Мать не одобряла ее выбора, не хотела, чтобы дочка служила в полиции. Предпочла бы что-то другое. Может, чтобы Мила стала врачом или архитектором. И конечно, чтобы вышла замуж.
– Я давно хотела поговорить с тобой, Мила. – Тон был озабоченный. – Это насчет Алисы. На днях в школе она из окна третьего этажа вылезла на карниз. Ее уговаривали спуститься, а она не хотела. Говорила, что ей не страшно. Даже весело.
– Опять та же история? – Мила пыталась протестовать, ведь они уже не раз это обсуждали.
– У Алисы нет чувства опасности. Помнишь, в тот раз, на море? Она заплыла так далеко, что чуть не утонула. Или вот еще: я отвлеклась на минутку, и пожалуйста – она уже шагает посреди улицы, машины объезжают ее, клаксоны гудят…
– Алиса – абсолютно нормальная девочка, это и врачи говорят.
– Я бы не стала так уж им доверяться. Что может знать детский психолог? Он ведь не видит ее час за часом, целыми днями.
Мила уставилась в чашку:
– Я тоже нечасто ее вижу. Ты это хочешь сказать?
Инес вздохнула:
– Я ничего такого не имела в виду… Просто я изучила эту девочку лучше, чем кто-либо другой, ведь она живет у меня. Я не утверждаю, будто с ней что-то не так, просто волнуюсь, поскольку не могу все время за ней присматривать. – Инес взяла дочь за руку. – Знаю, как ты к ней привязана, знаю, чего тебе стоит жить вдали от нее.

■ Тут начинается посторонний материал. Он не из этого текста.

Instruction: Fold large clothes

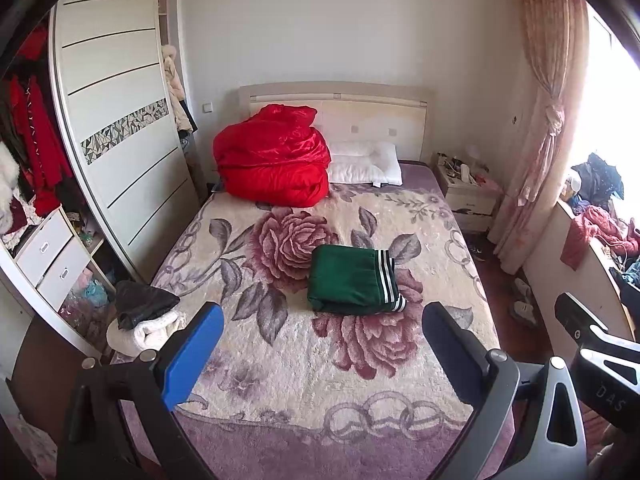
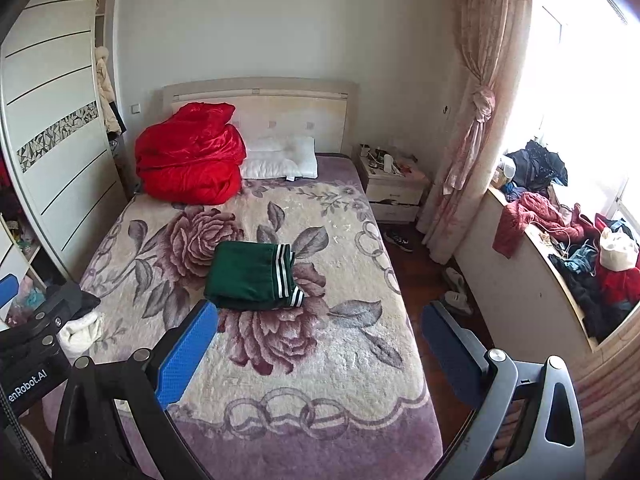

Рука матери давила, казалась невыносимым грузом. Очень хотелось высвободиться, настолько претили ей телесные прикосновения. Но Мила терпела, хотя ладонь саднило, и чувство отвращения захлестывало ее, будто какая-то рептилия ползала между пальцев.
– Что ты предлагаешь?
Инес отняла руку и с сочувствием поглядела на дочь:
– Алиса все время спрашивает об отце. Может быть, отвести ее к…
– Не произноси его имя, – торопливо перебила Мила. – Я не называю его так. Я его вообще никак не называю.
– Хорошо, но Алисе не помешает, по крайней мере, знать, как он выглядит.
Мила на мгновение задумалась:
– Ладно. Завтра отвезу ее к нему.
– Мне кажется, это правильно, она уже достаточно взрослая.
Мила поднялась со стула:
– Заеду во второй половине дня.
– Ночевать не останешься?
– Не могу, завтра рано вставать на работу.
Инес не настаивала, зная, что это бесполезно.
– Береги себя.
Она действительно переживала за дочь. И этим единственным пожеланием, беречь себя, в которое только мамы умеют вложить столько разнообразных значений, хотела дать понять Миле, что та должна измениться ради своего же блага. Мила могла бы ответить, что у нее все в порядке, но эти слова прозвучали бы фальшиво. Она всего лишь взяла пистолет, который лежал на столе, но уже на пороге кухни обернулась к матери. Вопрос, который ее мучил, она стеснялась задать.